1. Table of Acceptance Criteria and Reported Device Performance:

• This document does not contain a table of acceptance criteria or reported device performance metrics like sensitivity, specificity, AUC, or similar statistical measures. The 510(k) clearance process often relies on testing for substantial equivalence, which may involve bench testing and comparisons to a predicate device's design and materials, rather than detailed clinical performance metrics with defined acceptance criteria against a ground truth as would be seen in AI/CADe device submissions.

2. Sample size used for the test set and the data provenance:

• Not specified. The document does not describe a clinical test set or its provenance.

3. Number of experts used to establish the ground truth for the test set and the qualifications of those experts:

• Not specified. The document does not describe a test set or ground truth establishment.

4. Adjudication method for the test set:

• Not specified. The document does not describe a test set or adjudication method.

5. If a multi-reader multi-case (MRMC) comparative effectiveness study was done, If so, what was the effect size of how much human readers improve with AI vs without AI assistance:

• Not applicable. This device is an endosseous dental implant, not an AI or CADe system designed to assist human readers. Therefore, an MRMC study with AI assistance is not relevant to this product.

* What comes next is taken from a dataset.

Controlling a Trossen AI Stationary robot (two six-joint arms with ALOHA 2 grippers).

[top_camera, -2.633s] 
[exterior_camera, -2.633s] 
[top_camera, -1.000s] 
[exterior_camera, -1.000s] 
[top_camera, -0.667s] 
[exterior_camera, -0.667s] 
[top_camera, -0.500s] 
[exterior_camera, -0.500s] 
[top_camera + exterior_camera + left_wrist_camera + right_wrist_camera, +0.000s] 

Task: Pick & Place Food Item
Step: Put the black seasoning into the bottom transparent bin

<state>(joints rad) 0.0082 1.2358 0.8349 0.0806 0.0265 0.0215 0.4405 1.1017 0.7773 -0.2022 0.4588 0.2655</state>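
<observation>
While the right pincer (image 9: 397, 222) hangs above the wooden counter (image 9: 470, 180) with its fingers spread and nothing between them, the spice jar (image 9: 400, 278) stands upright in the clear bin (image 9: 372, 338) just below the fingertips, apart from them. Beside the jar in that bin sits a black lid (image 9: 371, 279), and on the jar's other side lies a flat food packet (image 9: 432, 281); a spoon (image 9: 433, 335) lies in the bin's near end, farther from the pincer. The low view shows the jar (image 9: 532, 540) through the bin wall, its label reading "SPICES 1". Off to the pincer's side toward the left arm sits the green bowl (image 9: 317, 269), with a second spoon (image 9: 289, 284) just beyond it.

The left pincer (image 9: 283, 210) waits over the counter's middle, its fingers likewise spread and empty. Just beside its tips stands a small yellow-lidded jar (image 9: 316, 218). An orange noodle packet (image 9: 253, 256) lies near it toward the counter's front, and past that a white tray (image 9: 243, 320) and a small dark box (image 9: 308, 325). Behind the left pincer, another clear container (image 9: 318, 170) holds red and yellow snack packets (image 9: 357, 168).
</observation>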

6. If a standalone (i.e., algorithm only without human-in-the-loop performance) was done:

• Not applicable. This device is a physical dental implant, not an algorithm.

7. The type of ground truth used:

• Not specified. The document does not describe any ground truth. For a physical implant, "ground truth" related to its performance would typically involve measures of biocompatibility, mechanical strength, osseointegration, and clinical success over time, which are implied by substantial equivalence to a predicate device rather than explicitly detailed here.

8. The sample size for the training set:

• Not applicable/Not specified. This document is for a physical medical device, not an AI model requiring a training set.

9. How the ground truth for the training set was established:

• Not applicable/Not specified. This document is for a physical medical device, not an AI model.

In summary: The provided document is a regulatory clearance letter for an endosseous dental implant. It confirms the device's substantial equivalence to a legally marketed predicate device, enabling its market access. It does not contain the kind of detailed study design, acceptance criteria, or performance data typically associated with a new AI/CADe device or a clinical trial report. The information requested aligns more with performance evaluations of diagnostic software or AI-powered medical devices.